Goal of the exercise - Produce an exact copy of the lines below, starting at the first and ending with the line containing "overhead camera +".

Source data -
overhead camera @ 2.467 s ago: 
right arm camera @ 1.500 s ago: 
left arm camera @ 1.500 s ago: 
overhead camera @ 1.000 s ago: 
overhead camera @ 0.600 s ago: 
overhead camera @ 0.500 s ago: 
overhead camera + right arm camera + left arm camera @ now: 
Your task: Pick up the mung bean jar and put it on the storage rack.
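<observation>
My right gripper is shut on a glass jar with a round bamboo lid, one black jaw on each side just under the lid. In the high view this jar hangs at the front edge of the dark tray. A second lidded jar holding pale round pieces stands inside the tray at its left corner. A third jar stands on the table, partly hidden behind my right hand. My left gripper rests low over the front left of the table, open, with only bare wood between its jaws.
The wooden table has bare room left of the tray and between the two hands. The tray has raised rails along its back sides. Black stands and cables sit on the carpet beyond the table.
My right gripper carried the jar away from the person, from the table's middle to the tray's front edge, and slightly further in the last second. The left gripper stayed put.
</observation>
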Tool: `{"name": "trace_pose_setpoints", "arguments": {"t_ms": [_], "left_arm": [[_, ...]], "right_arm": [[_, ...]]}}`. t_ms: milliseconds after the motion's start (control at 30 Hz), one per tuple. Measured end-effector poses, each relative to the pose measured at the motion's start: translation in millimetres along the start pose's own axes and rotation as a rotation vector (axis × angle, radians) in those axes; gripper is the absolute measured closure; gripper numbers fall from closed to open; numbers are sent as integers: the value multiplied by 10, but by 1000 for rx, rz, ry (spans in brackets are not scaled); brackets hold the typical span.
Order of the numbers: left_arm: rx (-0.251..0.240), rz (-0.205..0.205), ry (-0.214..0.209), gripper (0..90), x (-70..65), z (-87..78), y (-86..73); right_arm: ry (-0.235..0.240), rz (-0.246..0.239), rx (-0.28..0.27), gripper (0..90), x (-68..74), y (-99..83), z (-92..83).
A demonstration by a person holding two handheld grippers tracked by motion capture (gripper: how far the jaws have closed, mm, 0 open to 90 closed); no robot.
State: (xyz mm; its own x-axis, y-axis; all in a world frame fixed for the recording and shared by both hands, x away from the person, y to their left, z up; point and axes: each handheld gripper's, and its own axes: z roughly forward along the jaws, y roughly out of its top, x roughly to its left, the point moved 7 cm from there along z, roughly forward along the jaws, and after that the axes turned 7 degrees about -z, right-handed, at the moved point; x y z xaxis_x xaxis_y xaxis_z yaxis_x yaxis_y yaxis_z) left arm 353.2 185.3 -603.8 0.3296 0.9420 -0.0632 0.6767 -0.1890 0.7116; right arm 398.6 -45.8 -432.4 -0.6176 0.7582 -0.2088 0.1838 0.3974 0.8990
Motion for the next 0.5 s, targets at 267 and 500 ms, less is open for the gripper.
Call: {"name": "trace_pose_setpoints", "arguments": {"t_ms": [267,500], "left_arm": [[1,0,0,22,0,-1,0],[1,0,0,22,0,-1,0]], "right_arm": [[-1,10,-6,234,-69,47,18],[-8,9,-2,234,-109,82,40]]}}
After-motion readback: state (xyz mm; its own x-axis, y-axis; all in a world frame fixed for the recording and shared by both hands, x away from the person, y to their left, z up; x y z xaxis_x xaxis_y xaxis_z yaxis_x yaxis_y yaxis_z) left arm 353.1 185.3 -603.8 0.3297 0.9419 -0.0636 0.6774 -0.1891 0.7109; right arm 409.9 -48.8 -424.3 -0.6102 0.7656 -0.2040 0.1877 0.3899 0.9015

Response -
overhead camera @ 2.467 s ago: 
right arm camera @ 1.500 s ago: 
left arm camera @ 1.500 s ago: 
overhead camera @ 1.000 s ago: 
overhead camera @ 0.600 s ago: 
overhead camera @ 0.500 s ago: 
overhead camera + right arm camera + left arm camera @ now: 

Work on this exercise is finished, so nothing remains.